* Work to complete *
Nothing but the lines from the start of the data through the line with "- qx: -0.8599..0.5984" should appear in the answer, each retyped exactly, and pictures should not.

Entries taken from a collection:
═══

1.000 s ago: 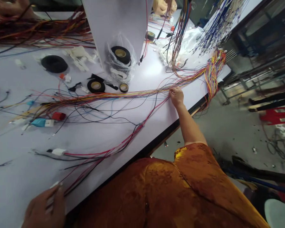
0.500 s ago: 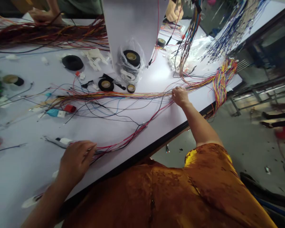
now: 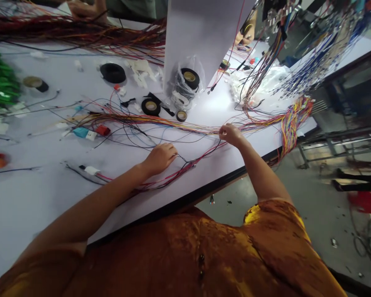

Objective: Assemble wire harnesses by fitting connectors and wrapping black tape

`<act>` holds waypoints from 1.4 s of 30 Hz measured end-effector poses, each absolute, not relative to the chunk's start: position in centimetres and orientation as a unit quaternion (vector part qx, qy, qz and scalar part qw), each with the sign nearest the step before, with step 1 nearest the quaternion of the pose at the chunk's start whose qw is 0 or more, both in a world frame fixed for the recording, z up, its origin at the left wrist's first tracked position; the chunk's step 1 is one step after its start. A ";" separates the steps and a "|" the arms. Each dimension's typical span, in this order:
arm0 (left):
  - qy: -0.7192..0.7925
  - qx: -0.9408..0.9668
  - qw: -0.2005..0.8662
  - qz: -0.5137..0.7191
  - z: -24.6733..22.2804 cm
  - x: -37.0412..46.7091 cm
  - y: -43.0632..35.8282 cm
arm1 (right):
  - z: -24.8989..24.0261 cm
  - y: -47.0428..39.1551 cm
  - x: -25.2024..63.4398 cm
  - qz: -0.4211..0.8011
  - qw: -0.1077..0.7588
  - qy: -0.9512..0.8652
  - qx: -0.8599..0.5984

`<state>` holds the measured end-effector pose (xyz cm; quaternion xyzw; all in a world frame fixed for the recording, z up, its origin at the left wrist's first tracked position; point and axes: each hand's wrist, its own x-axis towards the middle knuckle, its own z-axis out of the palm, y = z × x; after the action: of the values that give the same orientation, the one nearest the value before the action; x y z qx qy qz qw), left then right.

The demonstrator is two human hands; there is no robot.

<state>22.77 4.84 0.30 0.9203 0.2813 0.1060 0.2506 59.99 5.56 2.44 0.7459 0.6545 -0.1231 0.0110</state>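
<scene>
My right hand [image 3: 230,134] is closed in a pinch at the long bundle of yellow, red and black wires [image 3: 198,131]. A black wire runs down from its fingertips towards the red and black branch [image 3: 173,175] near the table's front edge. My left hand [image 3: 161,159] hovers over the middle, between the bundle and that branch, its fingers curled together. A thin dark wire shows by its fingertips; whether they grip it is hidden. A white connector [image 3: 91,170] ends the branch at the left. Red [image 3: 103,130] and blue [image 3: 80,132] connectors lie at the bundle's left end.
Rolls of black tape [image 3: 151,106] lie behind the bundle, and a bagged roll [image 3: 190,78] hangs at the white upright panel [image 3: 185,33]. Green pieces [image 3: 1,80] are heaped at left. Hanging wires [image 3: 266,70] reach down at right. Other people's hands [image 3: 86,9] are across the table.
My left hand has moved right and away from me, off the left part of the red and black branch. My right hand has shifted slightly left and nearer. The view has turned a little.
</scene>
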 end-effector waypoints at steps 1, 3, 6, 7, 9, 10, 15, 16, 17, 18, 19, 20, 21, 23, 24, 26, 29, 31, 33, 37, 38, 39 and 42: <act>0.283 0.921 0.246 0.102 0.0 22.7 5.0 | 2.6 5.5 59.7 -0.111 0.025 0.651 0.751; 0.287 0.923 0.238 0.099 -0.3 22.2 5.3 | 2.8 5.3 58.7 -0.065 0.049 0.646 0.759; 0.304 0.921 0.218 0.106 -0.4 21.1 6.2 | 3.2 5.1 56.7 0.041 0.077 0.658 0.748; 0.310 0.921 0.210 0.107 -0.5 20.7 6.6 | 3.4 5.2 55.8 0.059 0.076 0.667 0.738; 0.320 0.920 0.196 0.112 -0.5 20.0 7.7 | 3.6 5.7 53.8 0.056 0.062 0.689 0.720; 0.324 0.919 0.191 0.116 -0.5 19.7 8.3 | 3.7 6.1 52.7 0.040 0.051 0.699 0.712; 0.356 0.909 0.190 0.103 -0.8 19.2 10.2 | 3.3 9.5 45.5 -0.113 -0.039 0.732 0.670; 0.361 0.908 0.191 0.092 -0.8 19.3 10.3 | 3.1 10.4 43.9 -0.147 -0.060 0.741 0.652; 0.362 0.909 0.192 0.082 -0.8 19.4 10.3 | 2.7 11.4 42.4 -0.175 -0.077 0.753 0.629; 0.359 0.911 0.191 0.073 -0.7 19.4 10.3 | 2.3 12.3 41.0 -0.198 -0.088 0.767 0.603; 0.355 0.913 0.189 0.065 -0.6 19.5 10.1 | 1.9 13.3 39.8 -0.215 -0.093 0.781 0.579; 0.350 0.916 0.185 0.057 -0.5 19.5 10.0 | 1.6 14.2 38.7 -0.228 -0.094 0.791 0.560; 0.351 0.918 0.179 0.050 -0.3 19.4 10.0 | 1.2 15.0 37.9 -0.238 -0.092 0.798 0.547; 0.380 0.910 0.162 0.037 0.3 19.0 10.0 | 0.9 16.3 36.9 -0.244 -0.088 0.803 0.537; 0.410 0.899 0.151 0.033 0.6 18.6 10.2 | 0.9 16.6 36.7 -0.241 -0.092 0.803 0.538; 0.485 0.864 0.134 0.026 1.4 17.4 10.9 | 1.8 16.6 36.9 -0.228 -0.119 0.791 0.555; 0.597 0.789 0.144 0.009 2.4 15.4 12.4 | 4.6 15.4 38.4 -0.208 -0.225 0.745 0.592; 0.644 0.746 0.168 -0.006 2.8 14.2 13.5 | 6.9 14.3 39.9 -0.175 -0.353 0.696 0.600; 0.667 0.719 0.195 -0.011 3.1 13.2 14.4 | 8.7 13.0 41.7 -0.124 -0.478 0.636 0.592; 0.688 0.691 0.223 0.005 3.4 12.3 15.2 | 9.6 10.7 44.4 -0.230 -0.357 0.638 0.643; 0.691 0.690 0.217 0.010 3.5 12.3 15.3 | 9.4 10.2 44.6 -0.283 -0.287 0.642 0.652; 0.686 0.698 0.205 0.014 3.6 12.4 15.2 | 9.1 9.9 44.5 -0.332 -0.227 0.641 0.653; 0.617 0.767 0.175 0.028 3.4 13.3 14.9 | 8.0 9.8 42.4 -0.459 -0.147 0.610 0.629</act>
<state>13.28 14.93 3.35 0.7665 0.6172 0.0279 0.1752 42.38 9.78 8.03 0.6288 0.6099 -0.4595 -0.1466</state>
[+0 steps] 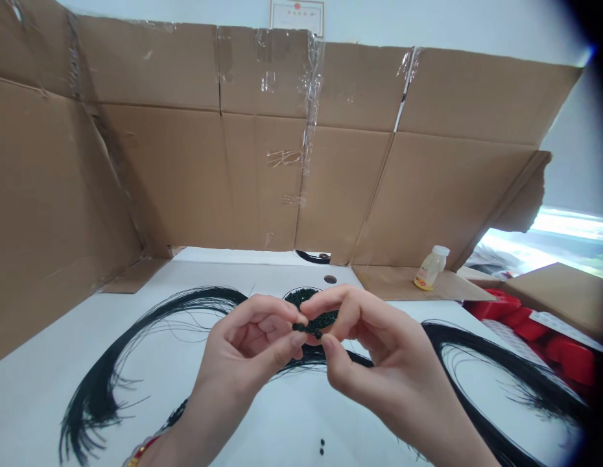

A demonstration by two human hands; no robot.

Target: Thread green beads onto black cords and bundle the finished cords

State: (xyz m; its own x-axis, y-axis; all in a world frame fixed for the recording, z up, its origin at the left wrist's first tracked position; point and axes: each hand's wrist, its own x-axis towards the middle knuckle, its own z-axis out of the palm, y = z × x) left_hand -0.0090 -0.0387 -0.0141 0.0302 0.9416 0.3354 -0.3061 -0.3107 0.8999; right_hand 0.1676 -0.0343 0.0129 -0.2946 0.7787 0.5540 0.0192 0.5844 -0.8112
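Observation:
Both my hands meet at the middle of the view. Between them is a small black knobbly piece [307, 330], with rounded lumps at its ends. My left hand [243, 353] is closed, pinching its left end between thumb and fingers. The thumb and index finger of my right hand [384, 357] close on the right end. Behind the fingers lies a round heap of small dark beads [325, 320], partly hidden by my hands. A bundle of black strands [311, 357] passes just behind and below the fingertips.
Black strand bundles curve across the white table, one at left [107, 363] and another at right [496, 370]. Two tiny black pieces [322, 447] lie near the front. Cardboard walls [253, 175] enclose the back and left. A small bottle [432, 269] and red items [568, 353] are at right.

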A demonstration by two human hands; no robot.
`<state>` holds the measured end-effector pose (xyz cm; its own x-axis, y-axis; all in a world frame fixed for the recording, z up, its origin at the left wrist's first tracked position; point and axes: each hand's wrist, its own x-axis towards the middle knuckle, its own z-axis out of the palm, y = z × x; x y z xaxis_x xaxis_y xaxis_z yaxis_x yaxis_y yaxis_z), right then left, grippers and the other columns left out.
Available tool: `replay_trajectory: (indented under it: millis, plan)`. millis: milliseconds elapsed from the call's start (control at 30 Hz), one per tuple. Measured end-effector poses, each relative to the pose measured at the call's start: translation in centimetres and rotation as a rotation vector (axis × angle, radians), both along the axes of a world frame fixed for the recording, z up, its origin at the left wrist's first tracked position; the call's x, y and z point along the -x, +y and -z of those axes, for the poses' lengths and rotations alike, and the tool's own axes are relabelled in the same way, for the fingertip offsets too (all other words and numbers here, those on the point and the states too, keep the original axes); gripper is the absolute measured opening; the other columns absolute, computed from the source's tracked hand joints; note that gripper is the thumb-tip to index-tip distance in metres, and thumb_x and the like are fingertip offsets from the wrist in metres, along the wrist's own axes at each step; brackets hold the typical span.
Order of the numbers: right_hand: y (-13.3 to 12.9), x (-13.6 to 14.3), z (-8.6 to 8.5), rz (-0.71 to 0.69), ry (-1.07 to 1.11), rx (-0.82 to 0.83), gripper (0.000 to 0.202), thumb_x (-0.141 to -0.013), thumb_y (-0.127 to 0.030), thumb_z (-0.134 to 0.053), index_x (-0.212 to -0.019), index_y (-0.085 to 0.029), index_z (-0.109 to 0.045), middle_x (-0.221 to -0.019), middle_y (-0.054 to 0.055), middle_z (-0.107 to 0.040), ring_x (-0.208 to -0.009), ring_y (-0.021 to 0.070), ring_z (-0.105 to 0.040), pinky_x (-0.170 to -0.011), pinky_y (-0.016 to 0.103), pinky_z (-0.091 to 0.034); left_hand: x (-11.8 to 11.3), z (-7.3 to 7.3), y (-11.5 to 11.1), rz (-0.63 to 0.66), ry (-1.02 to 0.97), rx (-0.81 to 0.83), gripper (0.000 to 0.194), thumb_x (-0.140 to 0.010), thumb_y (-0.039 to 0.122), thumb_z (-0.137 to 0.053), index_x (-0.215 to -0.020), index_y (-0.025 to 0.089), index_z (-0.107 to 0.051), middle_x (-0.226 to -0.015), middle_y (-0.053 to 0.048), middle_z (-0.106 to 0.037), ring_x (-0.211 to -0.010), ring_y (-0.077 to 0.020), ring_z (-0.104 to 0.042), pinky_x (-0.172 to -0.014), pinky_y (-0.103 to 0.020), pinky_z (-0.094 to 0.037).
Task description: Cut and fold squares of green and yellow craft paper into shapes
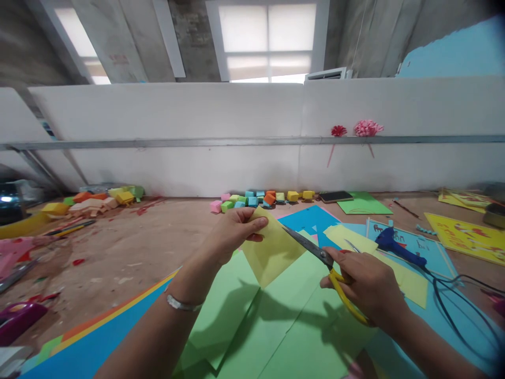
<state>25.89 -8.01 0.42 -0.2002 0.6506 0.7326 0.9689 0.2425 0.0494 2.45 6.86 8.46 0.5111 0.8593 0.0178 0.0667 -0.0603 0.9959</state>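
Between thumb and fingers, my left hand [242, 227] pinches the upper corner of a yellow sheet of paper [272, 247], held up at a slant. My right hand [369, 281] grips a pair of scissors [339, 287] by its yellow handles. The dark blades point up and left, with their tips at the paper's upper right edge. Whether the blades are parted is hard to tell. Below both hands lie overlapping light green sheets [232, 300]. Another yellow piece of paper [351, 237] lies behind my right hand, partly covered by it.
A blue glue gun [398, 250] with a black cord lies at right on light blue paper. Several small coloured paper cubes [252, 201] line the back, beside a phone [335, 196]. More folded paper pieces [98, 202] and a purple tool [21, 318] are at left. A white partition [177, 168] stands behind.
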Motion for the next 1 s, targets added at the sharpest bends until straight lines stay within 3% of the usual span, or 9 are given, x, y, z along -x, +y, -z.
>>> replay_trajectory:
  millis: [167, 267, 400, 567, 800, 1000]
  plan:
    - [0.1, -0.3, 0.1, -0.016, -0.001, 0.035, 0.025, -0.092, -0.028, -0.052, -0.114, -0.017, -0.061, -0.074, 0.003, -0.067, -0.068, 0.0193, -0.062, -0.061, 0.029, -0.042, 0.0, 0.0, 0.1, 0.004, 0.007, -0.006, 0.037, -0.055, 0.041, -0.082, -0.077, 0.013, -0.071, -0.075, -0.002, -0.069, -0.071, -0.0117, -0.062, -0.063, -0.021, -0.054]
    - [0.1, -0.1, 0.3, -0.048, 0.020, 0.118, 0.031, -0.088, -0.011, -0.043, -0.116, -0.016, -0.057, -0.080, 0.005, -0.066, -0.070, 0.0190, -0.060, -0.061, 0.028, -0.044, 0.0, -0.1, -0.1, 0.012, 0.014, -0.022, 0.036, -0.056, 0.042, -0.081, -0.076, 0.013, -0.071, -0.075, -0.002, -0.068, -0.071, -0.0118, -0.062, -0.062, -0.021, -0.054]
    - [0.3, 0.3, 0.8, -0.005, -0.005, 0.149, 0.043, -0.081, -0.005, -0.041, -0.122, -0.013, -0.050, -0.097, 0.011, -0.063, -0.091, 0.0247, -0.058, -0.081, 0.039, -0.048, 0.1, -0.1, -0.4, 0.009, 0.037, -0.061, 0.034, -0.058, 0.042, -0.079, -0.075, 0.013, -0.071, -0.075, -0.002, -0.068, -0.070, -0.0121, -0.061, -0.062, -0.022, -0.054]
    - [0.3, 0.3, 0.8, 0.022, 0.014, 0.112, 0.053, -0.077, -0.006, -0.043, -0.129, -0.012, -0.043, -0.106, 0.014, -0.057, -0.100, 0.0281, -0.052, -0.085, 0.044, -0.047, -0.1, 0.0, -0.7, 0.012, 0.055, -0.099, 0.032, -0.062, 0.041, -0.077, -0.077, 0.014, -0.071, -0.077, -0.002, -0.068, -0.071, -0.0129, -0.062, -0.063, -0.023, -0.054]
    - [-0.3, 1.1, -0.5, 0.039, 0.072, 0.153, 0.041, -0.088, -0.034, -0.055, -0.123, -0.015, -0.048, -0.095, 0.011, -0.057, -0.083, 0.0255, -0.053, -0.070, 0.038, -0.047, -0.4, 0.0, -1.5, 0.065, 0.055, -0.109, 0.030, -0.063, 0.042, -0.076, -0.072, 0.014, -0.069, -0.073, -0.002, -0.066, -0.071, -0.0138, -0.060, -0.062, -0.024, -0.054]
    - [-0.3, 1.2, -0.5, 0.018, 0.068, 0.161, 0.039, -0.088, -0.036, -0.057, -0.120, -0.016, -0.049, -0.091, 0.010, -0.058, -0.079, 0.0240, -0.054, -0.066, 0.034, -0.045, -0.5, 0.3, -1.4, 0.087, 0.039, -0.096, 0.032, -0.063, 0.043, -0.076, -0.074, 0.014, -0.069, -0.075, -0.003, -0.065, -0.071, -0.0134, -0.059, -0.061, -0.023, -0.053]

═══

* Response to the task *
1.000 s ago: 
0.500 s ago: 
now: 

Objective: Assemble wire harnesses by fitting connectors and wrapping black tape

`<act>` holds waypoints from 1.4 s of 30 Hz measured end-effector poses, each absolute, not relative to the chunk's start: position in centimetres and orientation as a unit quaternion (vector part qx, qy, qz and scalar part qw), each with the sign nearest the step before, with step 1 nearest the quaternion of the pose at the chunk's start whose qw is 0 or more, both in a world frame fixed for the recording, z up, its origin at the left wrist's first tracked position; the chunk's step 1 is one step after its start. A ";" separates the steps and a "|" the arms. Each dimension's typical span, in this order:
arm0 (left):
  - qy: -0.7192..0.7925
  - qx: -0.9408..0.9668
  - qw: -0.2005..0.8662
  - qz: -0.5137..0.7191
  - z: -24.6733..22.2804 cm
  - x: -37.0412..46.7091 cm
  - y: -43.0632..35.8282 cm
arm1 (right):
  - z: -24.8989..24.0261 cm
  - y: -47.0428..39.1551 cm
  - x: -25.2024..63.4398 cm
  - qz: -0.4211..0.8011
  - qw: -0.1077..0.7588
  - qy: -0.9512..0.8652
  - qx: -0.8599..0.5984

The response is finished, and the exercise is complete.